PCR NA DETECÇÃO DE Salmonella spp. EM AMOSTRAS DE PEITO DE FRANGO ARTIFICIALMENTE CONTAMINADAS

RAQUEL GOUVÊA1*, LEANDRO DOS SANTOS MACHADO2, SAMIRA PIROLA SANTOS MANTILLA2, VIRGINIA LÉO DE ALMEIDA PEREIRA3, ROBSON

MAIA FRANCO4, ELMIRO ROSENDO DO NASCIMENTO3

1 Mestre em Medicina Veterinária - Higiene Veterinária e Processamento Tecnológico de Produtos de Origem Animal - UFF, Niterói, RJ2 Programa de Pós-graduação em Medicina Veterinária - Higiene Veterinária e Processamento Tecnológico de Produtos de Origem Animal - UFF3 Departamento de Saúde Coletiva Veterinária e Saúde Pública – MSV – UFF4 Departamento de Tecnologia de Alimentos. Faculdade de Veterinária – MTA – UFF.

RESUMO

A PCR consiste na síntese de ciclos repetidos de oligo-nucleotídeos de DNA para conduzir à replicação de sequências definidas, formando a base para a amplificação e detecção de sequências específicas de ácido nucléico. Por detectar uma região única do genoma bacteriano, a PCR é mais específica do que os métodos convencionais de diagnóstico. A aplicação da PCR é uma estratégia atualmente utilizada, eficiente e rápida, na detecção de bactérias em alimentos contaminados, tais como Listeria monocytogenes, Campylobacter spp., Escherichia coli e Salmonella spp. O objetivo deste trabalho foi avaliar a frequência de detecção de Salmonella spp. em 34 sub-amostras de 25g de peito de frango artificialmente contaminados com S. Enteritidis e determinar o tempo demandado para análise pela PCR. Para o preparo do inóculo, uma suspensão bacteriana foi preparada pela adição de solução salina peptonada 0,1% em cultivo de S. Enteritidis ATCC 13057 em ágar nutriente inclinado até obtenção de turvação igual à do padrão nº1 na escala de McFarland.
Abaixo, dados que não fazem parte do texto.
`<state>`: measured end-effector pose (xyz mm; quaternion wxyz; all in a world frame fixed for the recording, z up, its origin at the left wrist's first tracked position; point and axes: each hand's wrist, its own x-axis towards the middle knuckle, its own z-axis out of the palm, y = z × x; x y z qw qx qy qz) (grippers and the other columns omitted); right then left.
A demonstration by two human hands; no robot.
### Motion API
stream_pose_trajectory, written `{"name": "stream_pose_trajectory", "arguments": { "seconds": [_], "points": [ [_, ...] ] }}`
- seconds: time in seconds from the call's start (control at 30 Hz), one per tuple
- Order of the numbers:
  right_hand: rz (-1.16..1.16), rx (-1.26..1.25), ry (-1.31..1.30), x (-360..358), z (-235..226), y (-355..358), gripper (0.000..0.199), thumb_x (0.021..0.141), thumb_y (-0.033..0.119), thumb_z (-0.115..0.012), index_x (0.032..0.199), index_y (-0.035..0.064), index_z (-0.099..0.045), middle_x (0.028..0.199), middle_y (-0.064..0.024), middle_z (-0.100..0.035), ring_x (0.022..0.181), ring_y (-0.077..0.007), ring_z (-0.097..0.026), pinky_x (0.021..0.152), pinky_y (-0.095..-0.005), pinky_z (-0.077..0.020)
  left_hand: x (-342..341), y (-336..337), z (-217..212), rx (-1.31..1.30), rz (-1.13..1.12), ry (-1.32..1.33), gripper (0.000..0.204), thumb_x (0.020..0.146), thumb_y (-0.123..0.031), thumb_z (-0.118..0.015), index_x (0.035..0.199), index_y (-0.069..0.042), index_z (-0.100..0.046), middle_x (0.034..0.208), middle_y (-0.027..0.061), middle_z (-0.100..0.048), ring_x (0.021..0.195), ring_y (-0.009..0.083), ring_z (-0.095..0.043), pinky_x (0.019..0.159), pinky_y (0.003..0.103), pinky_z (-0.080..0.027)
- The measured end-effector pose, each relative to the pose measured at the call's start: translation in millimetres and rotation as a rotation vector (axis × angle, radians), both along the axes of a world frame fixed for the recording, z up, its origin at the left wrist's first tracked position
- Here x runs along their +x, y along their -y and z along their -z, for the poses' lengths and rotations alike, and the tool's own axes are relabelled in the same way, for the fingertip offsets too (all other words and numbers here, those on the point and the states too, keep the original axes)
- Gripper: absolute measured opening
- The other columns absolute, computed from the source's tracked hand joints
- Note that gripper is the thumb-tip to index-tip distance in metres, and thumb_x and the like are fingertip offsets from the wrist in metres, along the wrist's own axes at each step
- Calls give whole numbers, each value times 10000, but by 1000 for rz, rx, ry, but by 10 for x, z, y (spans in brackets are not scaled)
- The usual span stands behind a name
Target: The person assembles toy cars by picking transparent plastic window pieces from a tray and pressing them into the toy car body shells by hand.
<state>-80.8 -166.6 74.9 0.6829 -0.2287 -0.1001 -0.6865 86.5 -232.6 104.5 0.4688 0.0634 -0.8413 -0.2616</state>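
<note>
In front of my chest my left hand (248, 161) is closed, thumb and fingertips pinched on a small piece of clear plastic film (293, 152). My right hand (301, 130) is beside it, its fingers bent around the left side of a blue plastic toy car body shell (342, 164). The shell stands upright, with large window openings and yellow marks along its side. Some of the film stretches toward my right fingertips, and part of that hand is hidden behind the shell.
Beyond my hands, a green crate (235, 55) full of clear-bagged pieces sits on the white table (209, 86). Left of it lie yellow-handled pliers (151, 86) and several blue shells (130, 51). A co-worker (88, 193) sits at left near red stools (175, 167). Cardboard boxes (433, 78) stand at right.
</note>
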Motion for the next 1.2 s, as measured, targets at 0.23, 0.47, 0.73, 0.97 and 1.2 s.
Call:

Alíquotas de 1mL da suspensão bacteriana foram adicionadas às diluições das sub-amostras de 25g de peito de frango em 225mL de água peptonada 1%. Após a incubação das amostras pré-enriquecidas a 37ºC por 24 horas, alíquotas de 1mL foram colocadas em microtubos de polipropileno para a realização da extração do DNA bacteriano. A extração do DNA foi realizada pelo método do fenol-clorofórmio, segundo Sambrook et al. (1989). Para a PCR, foi utilizado um par de “primers” que amplificam 284 pares de bases, com a sequência de oligonucleotídeos derivada do gene invA, segundo Rahn et al. (1992). O ciclo de amplificação utilizado foi desnaturação inicial a 94ºC por 5 minutos, 35 ciclos de desnaturação a 94ºC por 30 segundos, pareamento a 54ºC por 30 segundos e amplificação a 72ºC por 30 segundos, com extensão final a 72ºC por sete minutos. Como resultado, todas as amostras foram positivas na PCR e o tempo total da análise foi de 48 horas. A PCR é um método rápido e eficaz na detecção de Salmonella spp. em peito de frango.